Couronnée de succès,
la brillante conduite des bataillons et compagnies de mitrailleuses, pendant
les journées des 9 et 10 juin, vaut au régiment d'élogieuses récompenses. Le
1er bataillon est l'objet d'un ordre du IIe Corps d’Armée, le 2e bataillon est
cité à l'Armée et la 4e section de la 1re C. M. obtient une citation au Corps
d’Armée
Pour sa part le
soldat Alphonse-Paul Plantier est cité personnellement le 4 juillet à l’ordre
de la Brigade : « Excellent
soldat sur le front depuis le début des hostilités, a toujours eu une belle
attitude au feu. S’est courageusement comporté pendant les journées du 10 et 11
juin au cours d’une contre attaque ». Il reçoit la croix de guerre.
C'est le dernier
fait d’armes du régiment dont la dissolution est prononcée. La date du 15 août
1918 marque sa fin et clôt sa belle carrière. En lui faisant ses adieux dans un
éloquent ordre du jour, le général PHILIPPOT, commandant le IIe C. A. rend un
hommage ému au régiment :
« A la date du 15 Août 1918, le 117e régiment
d'infanterie territoriale est supprimé en tant que régiment pour être
transformé en deux bataillons de pionniers et un bataillon de mitrailleuses.
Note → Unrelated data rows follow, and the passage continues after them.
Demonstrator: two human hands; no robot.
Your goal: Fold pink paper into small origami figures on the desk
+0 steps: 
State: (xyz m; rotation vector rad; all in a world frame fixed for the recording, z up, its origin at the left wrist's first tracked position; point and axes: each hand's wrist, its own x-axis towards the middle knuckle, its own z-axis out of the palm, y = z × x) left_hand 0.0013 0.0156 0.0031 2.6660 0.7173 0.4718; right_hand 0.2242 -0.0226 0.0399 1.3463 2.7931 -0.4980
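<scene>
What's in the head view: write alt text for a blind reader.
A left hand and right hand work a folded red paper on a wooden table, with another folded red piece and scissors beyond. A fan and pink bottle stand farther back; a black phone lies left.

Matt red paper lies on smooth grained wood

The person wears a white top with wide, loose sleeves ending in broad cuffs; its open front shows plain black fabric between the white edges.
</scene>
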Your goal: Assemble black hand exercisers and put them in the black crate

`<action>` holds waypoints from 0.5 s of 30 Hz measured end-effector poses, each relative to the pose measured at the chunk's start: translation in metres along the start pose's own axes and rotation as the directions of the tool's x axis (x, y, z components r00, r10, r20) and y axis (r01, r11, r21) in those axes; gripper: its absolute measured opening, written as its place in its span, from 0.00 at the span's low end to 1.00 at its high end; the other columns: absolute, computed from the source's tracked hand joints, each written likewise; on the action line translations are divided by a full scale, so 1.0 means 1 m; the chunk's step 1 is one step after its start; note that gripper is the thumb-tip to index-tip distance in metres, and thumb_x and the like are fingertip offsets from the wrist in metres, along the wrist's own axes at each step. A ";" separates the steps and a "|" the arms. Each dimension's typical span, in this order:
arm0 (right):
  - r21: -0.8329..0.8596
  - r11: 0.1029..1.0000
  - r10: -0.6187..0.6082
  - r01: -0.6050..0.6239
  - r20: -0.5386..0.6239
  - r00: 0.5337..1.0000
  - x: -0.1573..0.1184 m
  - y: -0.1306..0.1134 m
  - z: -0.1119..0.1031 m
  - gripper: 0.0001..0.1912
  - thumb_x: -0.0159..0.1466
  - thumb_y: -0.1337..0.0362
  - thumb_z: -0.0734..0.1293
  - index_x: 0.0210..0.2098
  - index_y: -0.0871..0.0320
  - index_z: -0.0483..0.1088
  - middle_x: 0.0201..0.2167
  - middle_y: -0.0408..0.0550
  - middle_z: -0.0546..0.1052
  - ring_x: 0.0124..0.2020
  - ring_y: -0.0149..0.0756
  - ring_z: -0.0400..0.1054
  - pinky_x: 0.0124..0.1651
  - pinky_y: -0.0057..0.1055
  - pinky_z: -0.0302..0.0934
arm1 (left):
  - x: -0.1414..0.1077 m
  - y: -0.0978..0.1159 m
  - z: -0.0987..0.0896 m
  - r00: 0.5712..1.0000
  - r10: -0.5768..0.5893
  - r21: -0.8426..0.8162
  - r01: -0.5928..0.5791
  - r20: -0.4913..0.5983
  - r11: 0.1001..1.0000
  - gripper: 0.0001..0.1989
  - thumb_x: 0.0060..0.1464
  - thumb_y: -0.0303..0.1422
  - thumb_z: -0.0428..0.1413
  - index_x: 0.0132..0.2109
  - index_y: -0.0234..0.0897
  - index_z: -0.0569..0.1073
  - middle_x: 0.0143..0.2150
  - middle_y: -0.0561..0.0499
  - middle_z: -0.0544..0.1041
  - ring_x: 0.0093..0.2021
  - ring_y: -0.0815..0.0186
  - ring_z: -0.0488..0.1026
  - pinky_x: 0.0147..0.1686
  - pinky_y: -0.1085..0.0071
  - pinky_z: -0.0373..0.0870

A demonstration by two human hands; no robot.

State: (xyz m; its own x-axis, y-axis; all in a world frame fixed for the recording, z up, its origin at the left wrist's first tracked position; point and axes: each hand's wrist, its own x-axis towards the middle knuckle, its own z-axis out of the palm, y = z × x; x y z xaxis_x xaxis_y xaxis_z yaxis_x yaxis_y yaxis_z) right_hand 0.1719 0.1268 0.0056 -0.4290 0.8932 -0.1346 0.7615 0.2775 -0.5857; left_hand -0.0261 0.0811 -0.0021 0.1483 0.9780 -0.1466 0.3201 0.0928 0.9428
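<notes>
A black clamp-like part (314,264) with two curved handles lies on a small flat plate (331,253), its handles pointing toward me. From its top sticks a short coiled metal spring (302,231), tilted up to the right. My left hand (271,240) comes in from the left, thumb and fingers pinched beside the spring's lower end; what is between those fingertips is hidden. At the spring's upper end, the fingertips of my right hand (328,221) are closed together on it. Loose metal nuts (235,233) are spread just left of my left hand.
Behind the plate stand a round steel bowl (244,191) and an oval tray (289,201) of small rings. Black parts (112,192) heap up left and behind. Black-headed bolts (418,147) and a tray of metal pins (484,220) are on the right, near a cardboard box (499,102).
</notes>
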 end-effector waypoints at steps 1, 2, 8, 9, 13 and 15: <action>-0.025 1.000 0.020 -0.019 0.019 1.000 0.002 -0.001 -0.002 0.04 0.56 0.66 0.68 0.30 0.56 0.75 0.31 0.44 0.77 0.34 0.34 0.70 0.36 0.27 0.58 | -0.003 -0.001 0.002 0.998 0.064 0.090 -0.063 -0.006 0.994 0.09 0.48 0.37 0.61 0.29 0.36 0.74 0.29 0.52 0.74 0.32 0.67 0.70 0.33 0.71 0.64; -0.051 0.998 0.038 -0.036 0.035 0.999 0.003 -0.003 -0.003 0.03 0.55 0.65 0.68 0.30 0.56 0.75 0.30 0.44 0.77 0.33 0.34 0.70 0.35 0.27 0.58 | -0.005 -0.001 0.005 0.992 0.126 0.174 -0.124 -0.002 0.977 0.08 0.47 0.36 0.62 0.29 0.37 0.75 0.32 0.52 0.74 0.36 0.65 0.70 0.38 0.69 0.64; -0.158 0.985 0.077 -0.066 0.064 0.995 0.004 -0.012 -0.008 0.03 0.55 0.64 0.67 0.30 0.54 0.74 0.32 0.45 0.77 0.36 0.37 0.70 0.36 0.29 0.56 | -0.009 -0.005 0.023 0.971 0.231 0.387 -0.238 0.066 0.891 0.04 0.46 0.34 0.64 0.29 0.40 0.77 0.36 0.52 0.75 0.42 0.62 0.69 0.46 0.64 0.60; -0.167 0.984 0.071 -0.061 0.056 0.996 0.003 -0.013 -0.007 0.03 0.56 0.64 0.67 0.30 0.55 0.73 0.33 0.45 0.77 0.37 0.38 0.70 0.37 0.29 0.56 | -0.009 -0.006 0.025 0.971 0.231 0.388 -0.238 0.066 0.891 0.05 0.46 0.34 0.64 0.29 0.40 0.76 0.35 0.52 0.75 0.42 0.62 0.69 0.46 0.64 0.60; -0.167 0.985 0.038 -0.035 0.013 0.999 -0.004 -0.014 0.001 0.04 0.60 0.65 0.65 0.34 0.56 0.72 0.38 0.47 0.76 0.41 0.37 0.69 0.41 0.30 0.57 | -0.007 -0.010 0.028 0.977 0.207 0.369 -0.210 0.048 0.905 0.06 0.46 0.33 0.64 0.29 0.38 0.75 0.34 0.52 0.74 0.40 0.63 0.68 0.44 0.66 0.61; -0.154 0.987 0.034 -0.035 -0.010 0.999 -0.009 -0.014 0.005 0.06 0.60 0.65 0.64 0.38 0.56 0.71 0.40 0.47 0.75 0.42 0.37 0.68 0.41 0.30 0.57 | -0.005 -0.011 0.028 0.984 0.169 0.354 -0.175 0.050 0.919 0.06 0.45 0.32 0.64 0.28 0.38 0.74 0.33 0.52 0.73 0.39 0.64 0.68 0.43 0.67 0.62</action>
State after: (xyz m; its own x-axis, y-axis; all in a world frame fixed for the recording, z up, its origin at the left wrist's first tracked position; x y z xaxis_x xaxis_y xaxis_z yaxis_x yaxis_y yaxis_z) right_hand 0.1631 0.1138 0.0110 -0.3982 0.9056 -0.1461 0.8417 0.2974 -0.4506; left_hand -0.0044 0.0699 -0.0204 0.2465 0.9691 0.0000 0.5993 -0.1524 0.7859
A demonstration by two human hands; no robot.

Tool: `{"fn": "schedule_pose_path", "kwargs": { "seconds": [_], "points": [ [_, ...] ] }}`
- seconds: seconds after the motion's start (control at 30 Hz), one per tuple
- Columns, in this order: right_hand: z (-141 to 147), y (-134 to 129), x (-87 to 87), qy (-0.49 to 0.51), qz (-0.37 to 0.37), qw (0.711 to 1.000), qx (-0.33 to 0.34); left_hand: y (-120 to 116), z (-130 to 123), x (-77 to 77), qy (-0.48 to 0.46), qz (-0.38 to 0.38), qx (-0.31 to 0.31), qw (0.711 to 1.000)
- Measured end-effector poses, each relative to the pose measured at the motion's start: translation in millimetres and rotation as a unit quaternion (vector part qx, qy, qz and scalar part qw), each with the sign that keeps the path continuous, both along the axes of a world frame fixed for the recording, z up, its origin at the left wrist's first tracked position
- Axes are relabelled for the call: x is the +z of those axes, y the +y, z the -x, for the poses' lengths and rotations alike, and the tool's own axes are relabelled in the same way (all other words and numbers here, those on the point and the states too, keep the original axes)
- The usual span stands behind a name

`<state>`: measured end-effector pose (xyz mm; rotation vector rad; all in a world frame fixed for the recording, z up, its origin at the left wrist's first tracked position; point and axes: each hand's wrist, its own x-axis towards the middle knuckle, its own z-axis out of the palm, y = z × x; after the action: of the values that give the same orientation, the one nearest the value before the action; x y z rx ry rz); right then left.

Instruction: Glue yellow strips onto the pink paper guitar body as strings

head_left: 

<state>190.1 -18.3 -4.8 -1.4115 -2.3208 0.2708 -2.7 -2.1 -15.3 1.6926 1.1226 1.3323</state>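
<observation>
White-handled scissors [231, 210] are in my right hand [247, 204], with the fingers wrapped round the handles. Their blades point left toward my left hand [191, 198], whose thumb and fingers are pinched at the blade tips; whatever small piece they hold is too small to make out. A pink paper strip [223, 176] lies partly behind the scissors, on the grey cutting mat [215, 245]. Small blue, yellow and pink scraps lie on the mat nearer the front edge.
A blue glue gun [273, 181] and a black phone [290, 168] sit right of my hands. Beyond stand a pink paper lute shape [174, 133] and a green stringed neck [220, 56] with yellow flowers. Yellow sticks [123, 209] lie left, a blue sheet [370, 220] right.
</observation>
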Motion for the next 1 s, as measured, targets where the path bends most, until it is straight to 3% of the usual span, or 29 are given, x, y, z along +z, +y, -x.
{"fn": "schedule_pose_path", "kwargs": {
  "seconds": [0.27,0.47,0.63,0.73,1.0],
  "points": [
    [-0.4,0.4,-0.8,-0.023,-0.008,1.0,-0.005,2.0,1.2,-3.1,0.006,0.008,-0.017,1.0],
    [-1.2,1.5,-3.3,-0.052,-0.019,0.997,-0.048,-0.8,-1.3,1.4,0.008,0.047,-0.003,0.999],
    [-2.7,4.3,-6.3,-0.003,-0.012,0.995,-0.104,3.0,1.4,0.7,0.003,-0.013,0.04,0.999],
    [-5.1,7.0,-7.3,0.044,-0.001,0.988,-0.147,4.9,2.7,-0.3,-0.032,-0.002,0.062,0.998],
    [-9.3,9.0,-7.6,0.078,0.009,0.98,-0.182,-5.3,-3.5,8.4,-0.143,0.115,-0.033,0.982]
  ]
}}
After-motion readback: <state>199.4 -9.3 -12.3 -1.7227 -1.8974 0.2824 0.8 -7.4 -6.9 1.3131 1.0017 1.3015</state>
Bien que dispersé dorénavant, ce brave régiment ne pourra manquer de survivre à
lui-même dans ses souvenirs glorieux et ses traditions de discipline et de
dévouement. Partout et toujours, en effet, au combat comme dans les travaux les
plus durs et les plus ingrats, le 117e R. I. T. n'a cessé de donner le plus bel
exemple et a mérité, sous les commandements de ses chefs successifs, d'être
considéré comme un modèle de bon esprit, de bonne tenue et d'entrain. Tout
récemment encore, ses deux bataillons, dans un moment de danger pressant, ont
fait tête à l'ennemi avec une vaillance qui a été couronnée de succès ; ils ont
été cités à l’ordre, après avoir écrit une page d'histoire dont ils conservent
une juste fierté. A tous les braves du 117e territorial, officiers,
sous-officiers, caporaux et soldats, le général commandant le IIe Corps d’Armée
adresse l'expression de sa reconnaissance pour tout ce qu'ils ont déjà fait et
celle de sa confiance dans leur patriotisme pour leur demander de persévérer
dans leurs efforts qui contribueront à arracher à l'ennemi la victoire finale
et décisive ».
Conclusion de
l’historique du 117 RIT : « Nouveaux
grognards de la Grande Épopée, les soldats du 117e diront aux générations qui
montent que l’âge ne compte pas et qu'il n'est rien d'impossible à un cœur
vaillant. Honneur à ces héros ! Gloire aux morts couchés dans cette terre
désormais sacrée de l'Argonne, de Champagne, de Verdun, de la Somme et de
l'Oise. Leur geste est à l'Histoire, leurs noms à l'Immortalité ».
Alphonse-Paul
Plantier ne survivra pas longtemps à la fin de la guerre, il meurt à
Saint-Félix de Pallières le 4 août 1919, à l’âge de 43 ans.